Dear members of the MHT Workshop:

We cordially invite you to our next session, featuring postdoctoral fellow Jonathan Lee. The meeting will take place on Feb 12 at 4:30, Logan 801.

The pre-circulated reading is available in our blog with the password Handel. Jonathan has also provided an abstract to get a preview (pasted below).

Please join us!

All best,

Chelsea and Ana.

 

“The Ligaments of Love”:
Men of Feeling, Religious Sentimentalism, and Joseph and His Brethren

Jonathan Rhodes Lee
Of all Handel’s oratorios, Joseph and His Brethren (1744) is the one most frequently associated with the sentimentalism so popular among mid-eighteenth-century authors and playwrights. The libretto by James Miller bears the marks of contemporary sentimental drama, with its tearful family tableaux and moral precepts issued by the faultless protagonist, a man of feeling who continually weeps, displaying his sensitive, ardent empathy. Scholars have frequently critiqued this sentimental hero, complaining of his “static” characterization (Paula O’Brien) and his “tearful sensibility worthy of [Laurence] Sterne” (Winton Dean). Duncan Chisholm and Ruth Smith have both attempted to soften these critical blows by claiming that beyond this sentimentalism lay a more exciting political symbolism; they see Robert Walpole lurking behind Joseph, the Egyptian “Prime Minister,” and posit that Joseph’s sensitive goodness contrasted with the distinctly unsympathetic portrayal of Walpole during the 1740s. Yet by the time that Joseph premiered, Walpole had been out of office for two years, and even Smith admits that such political readings are “opaque.” I offer an alternative explanation for the roots of the protagonist’s lachrymosity. Miller penned not only plays bitingly satirizing his contemporaries, but also sermons embracing the Latitudinarian viewpoints prevalent among religious writers of his time. Such ministers focused on benevolence and empathy, proclaiming this approach as a new and defining feature of contemporary Anglicanism. Like those of his like-minded contemporaries, Miller’s published sermons (as well as his libretto) advocated an ideal person whose love and empathy culminate in ardent fellow-feeling.
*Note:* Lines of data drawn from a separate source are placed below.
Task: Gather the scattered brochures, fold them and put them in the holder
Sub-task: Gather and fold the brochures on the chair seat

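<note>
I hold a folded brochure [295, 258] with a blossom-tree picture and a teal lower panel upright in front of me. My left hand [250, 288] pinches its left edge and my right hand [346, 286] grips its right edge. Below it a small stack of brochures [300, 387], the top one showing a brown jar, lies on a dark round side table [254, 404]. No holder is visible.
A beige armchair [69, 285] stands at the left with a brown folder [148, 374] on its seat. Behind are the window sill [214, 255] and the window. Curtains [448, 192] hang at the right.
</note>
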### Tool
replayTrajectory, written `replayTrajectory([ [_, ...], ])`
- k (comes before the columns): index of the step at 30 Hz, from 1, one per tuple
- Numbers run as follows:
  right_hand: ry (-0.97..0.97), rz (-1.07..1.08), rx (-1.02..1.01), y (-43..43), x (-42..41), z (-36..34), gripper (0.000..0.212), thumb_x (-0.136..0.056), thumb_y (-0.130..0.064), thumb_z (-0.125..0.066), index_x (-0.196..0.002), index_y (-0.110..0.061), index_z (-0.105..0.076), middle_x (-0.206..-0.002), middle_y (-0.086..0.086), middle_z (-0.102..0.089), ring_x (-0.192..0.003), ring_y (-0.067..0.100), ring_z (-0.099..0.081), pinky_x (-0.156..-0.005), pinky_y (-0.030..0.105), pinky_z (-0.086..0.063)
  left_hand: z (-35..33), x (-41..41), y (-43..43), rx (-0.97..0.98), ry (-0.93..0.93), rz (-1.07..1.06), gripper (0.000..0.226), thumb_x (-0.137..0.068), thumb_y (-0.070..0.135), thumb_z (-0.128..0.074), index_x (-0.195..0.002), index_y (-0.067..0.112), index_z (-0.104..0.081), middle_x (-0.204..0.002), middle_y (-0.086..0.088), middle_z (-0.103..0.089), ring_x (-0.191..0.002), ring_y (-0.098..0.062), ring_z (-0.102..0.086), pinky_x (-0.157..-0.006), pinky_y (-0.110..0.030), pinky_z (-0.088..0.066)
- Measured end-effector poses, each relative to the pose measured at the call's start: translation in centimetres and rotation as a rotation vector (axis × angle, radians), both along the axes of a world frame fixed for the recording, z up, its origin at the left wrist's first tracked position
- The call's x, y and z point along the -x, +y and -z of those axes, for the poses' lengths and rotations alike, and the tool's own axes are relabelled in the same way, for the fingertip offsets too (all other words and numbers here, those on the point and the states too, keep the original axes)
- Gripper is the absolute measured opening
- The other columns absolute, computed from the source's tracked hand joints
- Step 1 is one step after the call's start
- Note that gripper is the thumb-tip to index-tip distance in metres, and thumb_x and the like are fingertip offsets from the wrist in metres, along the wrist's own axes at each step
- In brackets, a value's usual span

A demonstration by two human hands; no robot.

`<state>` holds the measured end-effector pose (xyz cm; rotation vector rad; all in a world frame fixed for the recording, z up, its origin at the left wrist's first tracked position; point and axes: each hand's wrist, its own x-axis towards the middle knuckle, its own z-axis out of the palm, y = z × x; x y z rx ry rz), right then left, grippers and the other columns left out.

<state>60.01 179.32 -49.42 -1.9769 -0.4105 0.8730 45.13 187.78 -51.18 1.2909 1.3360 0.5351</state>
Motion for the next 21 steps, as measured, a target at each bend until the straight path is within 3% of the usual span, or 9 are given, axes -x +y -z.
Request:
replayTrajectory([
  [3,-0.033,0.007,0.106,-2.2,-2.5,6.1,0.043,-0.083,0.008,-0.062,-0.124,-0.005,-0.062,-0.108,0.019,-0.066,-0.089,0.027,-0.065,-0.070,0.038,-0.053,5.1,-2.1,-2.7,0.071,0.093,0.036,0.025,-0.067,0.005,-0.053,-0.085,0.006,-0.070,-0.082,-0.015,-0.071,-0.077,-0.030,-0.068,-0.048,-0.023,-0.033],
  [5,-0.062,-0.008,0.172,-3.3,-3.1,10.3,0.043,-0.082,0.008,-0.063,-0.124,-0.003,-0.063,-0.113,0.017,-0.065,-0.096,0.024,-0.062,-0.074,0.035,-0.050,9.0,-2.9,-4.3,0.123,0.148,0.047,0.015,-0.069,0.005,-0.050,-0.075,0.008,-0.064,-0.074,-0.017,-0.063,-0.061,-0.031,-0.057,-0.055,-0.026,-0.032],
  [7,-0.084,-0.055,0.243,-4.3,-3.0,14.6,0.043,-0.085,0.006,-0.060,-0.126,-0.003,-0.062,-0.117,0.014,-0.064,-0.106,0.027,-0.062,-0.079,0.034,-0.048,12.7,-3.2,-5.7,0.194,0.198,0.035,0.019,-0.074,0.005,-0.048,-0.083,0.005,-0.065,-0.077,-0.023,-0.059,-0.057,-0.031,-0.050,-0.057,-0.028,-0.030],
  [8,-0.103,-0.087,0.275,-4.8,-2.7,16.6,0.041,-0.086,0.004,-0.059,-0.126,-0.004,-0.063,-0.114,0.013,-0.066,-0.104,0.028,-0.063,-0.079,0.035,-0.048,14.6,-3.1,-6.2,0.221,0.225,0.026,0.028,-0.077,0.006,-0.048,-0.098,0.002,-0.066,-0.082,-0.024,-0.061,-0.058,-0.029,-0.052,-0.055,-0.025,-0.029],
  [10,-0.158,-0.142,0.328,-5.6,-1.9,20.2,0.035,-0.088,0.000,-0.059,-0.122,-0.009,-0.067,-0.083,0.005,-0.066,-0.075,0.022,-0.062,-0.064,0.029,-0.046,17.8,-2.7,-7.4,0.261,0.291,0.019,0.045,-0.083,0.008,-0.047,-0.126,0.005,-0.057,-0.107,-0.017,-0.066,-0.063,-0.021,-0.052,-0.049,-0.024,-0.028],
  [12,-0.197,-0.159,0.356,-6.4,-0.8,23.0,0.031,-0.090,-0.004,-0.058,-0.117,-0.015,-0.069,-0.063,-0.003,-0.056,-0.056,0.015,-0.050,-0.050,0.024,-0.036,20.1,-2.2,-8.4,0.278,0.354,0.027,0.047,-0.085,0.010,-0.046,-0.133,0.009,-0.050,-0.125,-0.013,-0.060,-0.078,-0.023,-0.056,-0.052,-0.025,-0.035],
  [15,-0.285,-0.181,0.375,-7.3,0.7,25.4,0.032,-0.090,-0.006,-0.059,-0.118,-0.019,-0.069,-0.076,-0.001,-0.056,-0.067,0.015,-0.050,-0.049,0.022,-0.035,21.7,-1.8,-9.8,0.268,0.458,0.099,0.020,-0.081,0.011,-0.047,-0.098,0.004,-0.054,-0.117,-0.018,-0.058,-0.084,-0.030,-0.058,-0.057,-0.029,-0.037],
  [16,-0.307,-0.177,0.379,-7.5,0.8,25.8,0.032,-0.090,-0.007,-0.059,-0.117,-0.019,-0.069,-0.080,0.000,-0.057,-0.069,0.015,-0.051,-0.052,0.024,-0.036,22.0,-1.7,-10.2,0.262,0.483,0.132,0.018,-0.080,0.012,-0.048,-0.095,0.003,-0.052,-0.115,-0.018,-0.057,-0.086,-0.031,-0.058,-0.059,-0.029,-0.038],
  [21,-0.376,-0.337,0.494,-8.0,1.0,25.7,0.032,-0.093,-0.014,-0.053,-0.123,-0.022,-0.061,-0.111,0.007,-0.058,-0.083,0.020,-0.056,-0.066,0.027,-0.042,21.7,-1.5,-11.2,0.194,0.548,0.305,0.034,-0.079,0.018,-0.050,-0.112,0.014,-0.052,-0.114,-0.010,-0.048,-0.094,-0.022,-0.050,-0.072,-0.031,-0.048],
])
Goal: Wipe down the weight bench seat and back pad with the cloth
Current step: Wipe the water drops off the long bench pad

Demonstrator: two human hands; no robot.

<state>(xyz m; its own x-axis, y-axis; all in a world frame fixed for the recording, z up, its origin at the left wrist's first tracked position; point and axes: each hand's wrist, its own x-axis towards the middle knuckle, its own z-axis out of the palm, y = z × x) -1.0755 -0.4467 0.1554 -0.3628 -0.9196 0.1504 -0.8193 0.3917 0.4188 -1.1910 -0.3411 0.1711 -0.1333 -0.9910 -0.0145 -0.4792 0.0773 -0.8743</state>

R. S. Crane once proposed that the most influential models for the culture of sentiment lay not in secular philosophy, but in such Latitudinarian teachings. This religious outlook was intimately connected to the man of feeling whom Miller proffered as an exemplar for his Handelian audiences. To take seriously the sentimentalism of Joseph reminds us that Handel’s oratorios were not only political allegories, but also works that aimed to touch the private lives of the men and women of feeling for whom (and by whom) they were written.